▸ **Task item**:
Extract, unchanged, every line from the top of the material below through the line with "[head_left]", and no more.
· · · · · · ·
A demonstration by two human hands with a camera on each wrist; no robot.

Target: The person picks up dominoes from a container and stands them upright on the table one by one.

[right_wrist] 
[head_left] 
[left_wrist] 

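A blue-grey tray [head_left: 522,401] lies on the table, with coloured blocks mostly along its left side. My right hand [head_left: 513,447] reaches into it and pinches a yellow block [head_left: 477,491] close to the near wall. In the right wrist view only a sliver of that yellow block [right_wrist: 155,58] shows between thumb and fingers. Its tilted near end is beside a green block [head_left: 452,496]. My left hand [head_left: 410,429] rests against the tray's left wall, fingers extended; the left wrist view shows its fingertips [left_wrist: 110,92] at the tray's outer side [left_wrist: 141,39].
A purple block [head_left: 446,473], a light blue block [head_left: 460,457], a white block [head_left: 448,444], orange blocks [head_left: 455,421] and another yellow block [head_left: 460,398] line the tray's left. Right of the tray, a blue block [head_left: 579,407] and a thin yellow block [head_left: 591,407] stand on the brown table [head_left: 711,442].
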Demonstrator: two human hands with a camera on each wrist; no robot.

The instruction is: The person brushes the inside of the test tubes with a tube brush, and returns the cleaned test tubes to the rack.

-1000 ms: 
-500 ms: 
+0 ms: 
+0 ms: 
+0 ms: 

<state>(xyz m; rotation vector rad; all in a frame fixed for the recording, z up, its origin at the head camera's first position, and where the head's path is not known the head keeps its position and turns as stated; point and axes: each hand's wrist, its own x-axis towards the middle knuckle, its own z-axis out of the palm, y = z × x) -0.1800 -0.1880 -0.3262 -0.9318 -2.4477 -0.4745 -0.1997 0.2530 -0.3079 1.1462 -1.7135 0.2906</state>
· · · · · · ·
▸ **Response to this task**:
A demonstration by two human hands with a camera on each wrist; no robot.

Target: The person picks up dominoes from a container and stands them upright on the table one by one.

[right_wrist] 
[head_left] 

The full output has been given.